Kirchheim

Grillfeuer und Geschichtenerzähler

Budenzauber Der Kirchheimer Weihnachtsmarkt öffnet heute seine Pforten. An rund 40 Ständen wird Weihnachtliches und Kulinarisches angeboten. Neu sind Grillstellen und ein Vorlesezelt. Von Marion Brucker

Stände locken wieder mit Geschenkideen und Gaumenfreuden.Archivfoto: Jörg Bächle
Stände locken wieder mit Geschenkideen und Gaumenfreuden. Archivfoto: Jörg Bächle

Heute ist es wieder soweit, der Weihnachtsmarkt in Kirchheim öffnet bis einschließlich 15. Dezember auf dem Platz vor der Martinskirche und in der Max-Eyth-Straße seine Pforten. Täglich werden von 11 bis 20 Uhr die fast 40 Stände geöffnet sein, außer sonntags, denn da geht es erst um 11.30 Uhr los. „Heimeliger“ soll der Markt diesmal sein und so haben sich die Verantwortlichen bereits im Frühsommer Gedanken gemacht, was anders werden soll. Dabei wurde schnell klar: Mit den Märkten in Esslingen oder Stuttgart könne man so schnell nicht konkurrieren. Zudem - ein Markt für Auswärtige, die in Scharen mit Bussen angekarrt werden würden, sollte es nicht werden.

Sagenhafte Weihnachten

Im Vordergrund sollen die Bürger Kirchheims und des Umlandes stehen. Unter dem Motto „Sagenhafte Weihnachten“, setzt die Stadt auf Neues und Bewährtes. So wird wie in den Vorjahren seit dem 1. Advent bis zum Heilig Abend am Rathaus um 17 Uhr Frau Holle aus einem der Fenster ein Märchen vorlesen. Wem‘s dabei etwas kalt geworden ist, der kann sich in diesem Jahr erstmals auf dem Platz an der Stadtbücherei an zwei Grillstellen aufwärmen. An der benachbarten Weihnachtsdörfli-Hütte gibt es bei Bedarf das passende Grillgut und wärmende Getränke dazu - Weihnachten auf rustikal.

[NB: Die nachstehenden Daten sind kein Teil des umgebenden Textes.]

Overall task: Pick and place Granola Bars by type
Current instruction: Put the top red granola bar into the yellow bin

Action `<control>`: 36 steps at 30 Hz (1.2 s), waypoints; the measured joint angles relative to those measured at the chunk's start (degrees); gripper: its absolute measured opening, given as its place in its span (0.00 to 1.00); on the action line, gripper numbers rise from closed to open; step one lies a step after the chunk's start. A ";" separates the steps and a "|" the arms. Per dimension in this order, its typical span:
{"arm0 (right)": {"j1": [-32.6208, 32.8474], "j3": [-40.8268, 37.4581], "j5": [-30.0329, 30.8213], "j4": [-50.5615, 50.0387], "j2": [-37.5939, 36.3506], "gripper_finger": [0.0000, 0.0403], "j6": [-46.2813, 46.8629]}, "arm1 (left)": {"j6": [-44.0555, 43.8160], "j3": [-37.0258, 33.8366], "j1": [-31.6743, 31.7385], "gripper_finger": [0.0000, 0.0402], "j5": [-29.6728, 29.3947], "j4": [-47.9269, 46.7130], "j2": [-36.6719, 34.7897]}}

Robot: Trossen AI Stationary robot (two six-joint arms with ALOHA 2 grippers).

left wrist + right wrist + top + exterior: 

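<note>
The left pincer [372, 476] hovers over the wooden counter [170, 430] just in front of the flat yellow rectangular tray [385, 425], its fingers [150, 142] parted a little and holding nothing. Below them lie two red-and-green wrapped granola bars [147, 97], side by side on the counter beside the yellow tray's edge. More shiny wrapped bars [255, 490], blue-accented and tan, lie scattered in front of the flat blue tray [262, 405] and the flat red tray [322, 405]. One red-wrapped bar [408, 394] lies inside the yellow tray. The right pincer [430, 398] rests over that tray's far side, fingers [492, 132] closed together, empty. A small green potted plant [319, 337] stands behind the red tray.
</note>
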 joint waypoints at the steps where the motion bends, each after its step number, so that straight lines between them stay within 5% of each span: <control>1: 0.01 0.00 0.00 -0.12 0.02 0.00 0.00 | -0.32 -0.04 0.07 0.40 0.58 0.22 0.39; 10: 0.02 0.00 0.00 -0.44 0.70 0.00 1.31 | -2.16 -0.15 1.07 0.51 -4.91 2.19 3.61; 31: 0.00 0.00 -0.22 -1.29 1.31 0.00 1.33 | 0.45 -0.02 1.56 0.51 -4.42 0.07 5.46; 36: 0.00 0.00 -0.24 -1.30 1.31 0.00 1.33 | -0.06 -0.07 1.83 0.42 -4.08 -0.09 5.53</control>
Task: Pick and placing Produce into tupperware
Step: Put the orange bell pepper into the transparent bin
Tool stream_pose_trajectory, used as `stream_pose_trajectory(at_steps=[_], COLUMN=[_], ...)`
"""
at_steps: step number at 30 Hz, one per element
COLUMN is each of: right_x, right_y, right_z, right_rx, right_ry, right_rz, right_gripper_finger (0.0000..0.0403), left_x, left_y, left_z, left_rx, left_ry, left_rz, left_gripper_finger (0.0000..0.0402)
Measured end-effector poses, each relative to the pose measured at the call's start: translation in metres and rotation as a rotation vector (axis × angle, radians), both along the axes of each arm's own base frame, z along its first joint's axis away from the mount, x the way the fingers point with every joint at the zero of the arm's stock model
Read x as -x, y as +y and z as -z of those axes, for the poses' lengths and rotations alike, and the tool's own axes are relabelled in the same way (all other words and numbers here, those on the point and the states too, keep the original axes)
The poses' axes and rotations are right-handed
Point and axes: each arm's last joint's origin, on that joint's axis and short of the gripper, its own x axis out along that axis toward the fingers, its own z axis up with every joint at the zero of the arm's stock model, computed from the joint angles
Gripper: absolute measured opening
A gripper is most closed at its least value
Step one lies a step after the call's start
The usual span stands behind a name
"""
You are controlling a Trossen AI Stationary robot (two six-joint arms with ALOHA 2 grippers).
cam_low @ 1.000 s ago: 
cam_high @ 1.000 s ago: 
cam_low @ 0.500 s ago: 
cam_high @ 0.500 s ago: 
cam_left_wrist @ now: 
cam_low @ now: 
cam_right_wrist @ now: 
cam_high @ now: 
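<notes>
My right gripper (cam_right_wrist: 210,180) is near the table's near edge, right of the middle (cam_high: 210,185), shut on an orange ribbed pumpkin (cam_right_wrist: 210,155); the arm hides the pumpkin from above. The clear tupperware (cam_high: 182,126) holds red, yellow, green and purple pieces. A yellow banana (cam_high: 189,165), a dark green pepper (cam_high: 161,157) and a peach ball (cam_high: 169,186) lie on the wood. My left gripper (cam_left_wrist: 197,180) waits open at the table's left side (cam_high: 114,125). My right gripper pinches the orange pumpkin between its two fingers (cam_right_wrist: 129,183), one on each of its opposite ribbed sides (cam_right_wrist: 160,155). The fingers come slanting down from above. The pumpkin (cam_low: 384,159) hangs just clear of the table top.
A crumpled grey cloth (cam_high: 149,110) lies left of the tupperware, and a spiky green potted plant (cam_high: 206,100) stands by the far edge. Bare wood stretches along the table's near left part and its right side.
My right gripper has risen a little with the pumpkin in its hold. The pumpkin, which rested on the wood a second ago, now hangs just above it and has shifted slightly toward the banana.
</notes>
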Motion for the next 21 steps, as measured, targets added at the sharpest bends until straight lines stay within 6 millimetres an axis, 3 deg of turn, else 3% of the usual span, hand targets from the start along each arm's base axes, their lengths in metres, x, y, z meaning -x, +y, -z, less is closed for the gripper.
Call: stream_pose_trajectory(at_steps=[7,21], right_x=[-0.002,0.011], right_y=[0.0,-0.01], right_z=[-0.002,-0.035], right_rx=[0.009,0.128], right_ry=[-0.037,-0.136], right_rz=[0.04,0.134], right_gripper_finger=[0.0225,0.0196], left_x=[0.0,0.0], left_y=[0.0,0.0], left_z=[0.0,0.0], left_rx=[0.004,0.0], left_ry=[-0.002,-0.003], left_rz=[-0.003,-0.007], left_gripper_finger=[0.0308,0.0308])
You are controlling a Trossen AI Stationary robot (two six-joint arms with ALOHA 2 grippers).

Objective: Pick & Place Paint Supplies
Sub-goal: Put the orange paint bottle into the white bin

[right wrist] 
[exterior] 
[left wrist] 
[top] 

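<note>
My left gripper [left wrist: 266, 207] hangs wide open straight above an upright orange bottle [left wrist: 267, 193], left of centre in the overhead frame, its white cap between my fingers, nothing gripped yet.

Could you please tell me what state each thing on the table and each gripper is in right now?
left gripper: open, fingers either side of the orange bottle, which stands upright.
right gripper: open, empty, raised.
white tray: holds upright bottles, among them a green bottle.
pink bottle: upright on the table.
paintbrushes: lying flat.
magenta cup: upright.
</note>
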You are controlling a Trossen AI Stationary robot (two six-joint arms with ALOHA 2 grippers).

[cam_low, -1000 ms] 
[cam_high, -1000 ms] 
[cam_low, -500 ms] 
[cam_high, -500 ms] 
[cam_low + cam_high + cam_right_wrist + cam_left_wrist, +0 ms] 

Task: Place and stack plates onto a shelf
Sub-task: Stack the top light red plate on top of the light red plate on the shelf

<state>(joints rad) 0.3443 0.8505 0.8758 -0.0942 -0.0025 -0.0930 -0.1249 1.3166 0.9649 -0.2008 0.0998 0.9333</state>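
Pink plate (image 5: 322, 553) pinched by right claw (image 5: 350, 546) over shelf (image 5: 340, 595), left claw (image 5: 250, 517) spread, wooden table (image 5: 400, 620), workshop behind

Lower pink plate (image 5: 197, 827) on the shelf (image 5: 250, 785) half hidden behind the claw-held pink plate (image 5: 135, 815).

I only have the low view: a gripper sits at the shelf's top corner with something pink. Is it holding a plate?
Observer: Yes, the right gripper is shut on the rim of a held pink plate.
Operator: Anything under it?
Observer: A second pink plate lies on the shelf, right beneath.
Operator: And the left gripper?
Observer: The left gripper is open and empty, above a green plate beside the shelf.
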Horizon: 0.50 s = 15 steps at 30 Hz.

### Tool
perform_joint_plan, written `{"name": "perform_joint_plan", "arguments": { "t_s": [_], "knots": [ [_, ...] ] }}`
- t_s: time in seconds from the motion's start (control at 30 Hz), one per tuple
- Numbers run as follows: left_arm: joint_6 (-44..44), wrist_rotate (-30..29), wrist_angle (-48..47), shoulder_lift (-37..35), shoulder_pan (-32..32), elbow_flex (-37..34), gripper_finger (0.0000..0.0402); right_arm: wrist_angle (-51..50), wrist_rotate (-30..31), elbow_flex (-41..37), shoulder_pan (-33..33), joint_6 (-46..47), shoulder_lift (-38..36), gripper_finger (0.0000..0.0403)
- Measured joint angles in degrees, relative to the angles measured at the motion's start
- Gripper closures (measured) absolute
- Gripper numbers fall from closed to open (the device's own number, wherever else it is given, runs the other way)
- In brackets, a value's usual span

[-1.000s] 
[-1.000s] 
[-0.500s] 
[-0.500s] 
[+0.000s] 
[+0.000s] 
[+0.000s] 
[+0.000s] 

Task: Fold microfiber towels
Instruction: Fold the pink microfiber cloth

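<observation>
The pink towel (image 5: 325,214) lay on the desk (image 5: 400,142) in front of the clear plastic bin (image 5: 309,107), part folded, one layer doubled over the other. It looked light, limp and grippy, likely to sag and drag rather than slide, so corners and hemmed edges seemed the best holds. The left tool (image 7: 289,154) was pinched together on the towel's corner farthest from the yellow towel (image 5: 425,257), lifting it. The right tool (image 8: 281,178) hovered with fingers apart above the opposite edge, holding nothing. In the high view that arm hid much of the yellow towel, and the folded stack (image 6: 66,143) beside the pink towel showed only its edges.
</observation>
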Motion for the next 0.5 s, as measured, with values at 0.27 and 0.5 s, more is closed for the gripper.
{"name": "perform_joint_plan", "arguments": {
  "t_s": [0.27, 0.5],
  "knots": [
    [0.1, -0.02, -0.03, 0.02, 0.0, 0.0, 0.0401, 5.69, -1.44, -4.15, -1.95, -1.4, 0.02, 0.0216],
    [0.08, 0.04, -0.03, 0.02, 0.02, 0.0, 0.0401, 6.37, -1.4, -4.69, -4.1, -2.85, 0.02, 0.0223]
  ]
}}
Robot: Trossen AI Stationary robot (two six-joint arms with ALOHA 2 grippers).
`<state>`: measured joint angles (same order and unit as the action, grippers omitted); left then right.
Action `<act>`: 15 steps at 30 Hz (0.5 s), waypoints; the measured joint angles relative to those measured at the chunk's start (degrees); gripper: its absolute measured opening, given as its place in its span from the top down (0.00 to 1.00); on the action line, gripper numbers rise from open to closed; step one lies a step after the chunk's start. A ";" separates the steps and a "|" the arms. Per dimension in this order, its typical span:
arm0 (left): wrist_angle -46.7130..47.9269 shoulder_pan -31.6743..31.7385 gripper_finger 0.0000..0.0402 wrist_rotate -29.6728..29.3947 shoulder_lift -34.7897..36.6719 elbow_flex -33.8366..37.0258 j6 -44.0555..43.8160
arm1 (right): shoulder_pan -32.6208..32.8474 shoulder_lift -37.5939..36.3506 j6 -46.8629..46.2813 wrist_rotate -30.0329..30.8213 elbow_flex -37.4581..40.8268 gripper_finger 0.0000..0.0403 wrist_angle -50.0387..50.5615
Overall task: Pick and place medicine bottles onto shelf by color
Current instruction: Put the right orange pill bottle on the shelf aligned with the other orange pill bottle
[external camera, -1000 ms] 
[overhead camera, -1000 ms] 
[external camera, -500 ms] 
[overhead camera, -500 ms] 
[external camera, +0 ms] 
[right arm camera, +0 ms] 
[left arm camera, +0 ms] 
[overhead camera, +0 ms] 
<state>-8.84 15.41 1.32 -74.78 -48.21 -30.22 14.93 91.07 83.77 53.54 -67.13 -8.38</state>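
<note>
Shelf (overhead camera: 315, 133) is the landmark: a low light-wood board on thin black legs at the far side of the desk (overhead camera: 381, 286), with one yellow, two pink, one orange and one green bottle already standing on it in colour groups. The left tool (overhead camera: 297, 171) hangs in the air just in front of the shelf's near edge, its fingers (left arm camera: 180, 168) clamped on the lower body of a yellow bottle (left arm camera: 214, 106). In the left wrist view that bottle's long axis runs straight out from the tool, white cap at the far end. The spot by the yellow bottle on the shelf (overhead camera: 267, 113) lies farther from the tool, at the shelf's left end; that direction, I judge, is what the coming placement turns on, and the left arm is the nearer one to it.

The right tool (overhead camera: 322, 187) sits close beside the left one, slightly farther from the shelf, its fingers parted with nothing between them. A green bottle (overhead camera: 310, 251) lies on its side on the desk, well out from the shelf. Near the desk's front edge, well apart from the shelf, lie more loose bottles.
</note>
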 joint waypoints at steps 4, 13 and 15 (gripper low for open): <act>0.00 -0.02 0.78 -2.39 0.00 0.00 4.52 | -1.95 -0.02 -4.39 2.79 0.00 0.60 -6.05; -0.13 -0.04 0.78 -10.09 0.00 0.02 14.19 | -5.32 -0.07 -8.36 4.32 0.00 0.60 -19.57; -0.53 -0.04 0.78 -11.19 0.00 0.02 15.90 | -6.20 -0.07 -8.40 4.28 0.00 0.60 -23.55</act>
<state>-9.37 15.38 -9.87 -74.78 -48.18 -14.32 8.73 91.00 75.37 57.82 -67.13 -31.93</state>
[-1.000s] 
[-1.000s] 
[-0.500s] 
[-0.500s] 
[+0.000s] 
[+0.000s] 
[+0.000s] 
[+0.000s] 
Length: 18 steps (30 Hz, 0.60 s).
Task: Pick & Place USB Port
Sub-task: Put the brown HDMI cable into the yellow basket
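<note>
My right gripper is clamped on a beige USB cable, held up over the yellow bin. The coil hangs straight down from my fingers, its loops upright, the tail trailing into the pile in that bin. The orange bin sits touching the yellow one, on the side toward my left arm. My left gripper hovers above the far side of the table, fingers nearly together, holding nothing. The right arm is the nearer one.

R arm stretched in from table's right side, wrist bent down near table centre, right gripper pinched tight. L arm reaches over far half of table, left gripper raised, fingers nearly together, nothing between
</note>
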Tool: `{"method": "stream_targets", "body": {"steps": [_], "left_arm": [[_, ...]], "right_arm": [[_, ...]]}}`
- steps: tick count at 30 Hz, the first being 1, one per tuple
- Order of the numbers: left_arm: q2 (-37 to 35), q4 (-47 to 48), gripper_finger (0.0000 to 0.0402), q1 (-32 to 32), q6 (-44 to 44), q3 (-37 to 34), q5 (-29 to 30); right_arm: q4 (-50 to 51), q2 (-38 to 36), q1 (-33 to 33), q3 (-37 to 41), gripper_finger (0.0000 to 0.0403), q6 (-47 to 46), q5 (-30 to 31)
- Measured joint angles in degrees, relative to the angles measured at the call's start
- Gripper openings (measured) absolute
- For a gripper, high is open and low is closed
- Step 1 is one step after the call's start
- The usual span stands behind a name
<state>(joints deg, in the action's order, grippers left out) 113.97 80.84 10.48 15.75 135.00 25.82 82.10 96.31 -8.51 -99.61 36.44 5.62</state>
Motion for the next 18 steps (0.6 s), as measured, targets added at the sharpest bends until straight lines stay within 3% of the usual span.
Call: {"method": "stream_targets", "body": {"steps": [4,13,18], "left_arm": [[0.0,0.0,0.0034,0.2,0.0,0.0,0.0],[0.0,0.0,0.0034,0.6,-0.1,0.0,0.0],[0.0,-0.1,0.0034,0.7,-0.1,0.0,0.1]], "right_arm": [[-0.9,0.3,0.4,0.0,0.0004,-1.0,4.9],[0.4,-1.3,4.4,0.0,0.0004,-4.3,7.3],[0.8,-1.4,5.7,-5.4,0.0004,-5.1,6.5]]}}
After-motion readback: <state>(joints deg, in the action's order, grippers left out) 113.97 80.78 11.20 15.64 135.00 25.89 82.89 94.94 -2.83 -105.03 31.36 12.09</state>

Wer es lieber beschaulich mag, der kann sich täglich um 14 und 16 Uhr in einem Zelt vor dem Spital Geschichten vorlesen lassen. So sollen Heimeligkeit und Sagenhaftes vereint werden. Und wer es eher sportlich liebt, kann auf der städtischen Eisstockbahn vor dem Max-Eyth-Haus die Kräfte messen.

Im Mittelpunkt des Marktes stehen aber die fast 40 Stände mit ihrem weihnachtlichen und kulinarischen Angebot. „Es wird immer schwieriger, Händler für einen Markt in der Größe von Kirchheim zu finden“, erklärt Reinhard Segatz, der den Markt seit 1985 betreibt. Von damals sei von den mehr als 60 Händlern keiner mehr da. Am längsten sind Trude Brucker mit ihrer Holzkunst aus dem Erzgebirge und Süßwaren-Kreischer auf dem Markt. Und sie mussten immer wieder umziehen. Vom Platz vor der Martinskirche auf den Marktplatz, dann auf den Rollschuhplatz und wieder zurück. Nicht nur um den Standort, auch um die Gestaltung des Marktes gab es immer wieder Diskussionen.

Segatz‘ Vertrag geht bis 2020. Der 64-Jährige ist nach eigenen Angaben einer der wenigen, die den Markt gewerbsmäßig betreiben. Ansonsten stünden meist Gemeindeverwaltungen oder Vereine dahinter. Ob dies in Kirchheim auch so werden wird, wird sich zeigen. Pascal Bader löst nach 16 Jahren Amtsinhaberin Angelika Matt-Heidecker im März als Oberbürgermeister ab. Vielleicht bringt er ja neue Ideen für den Weihnachtsmarkt aus der Landeshauptstadt mit.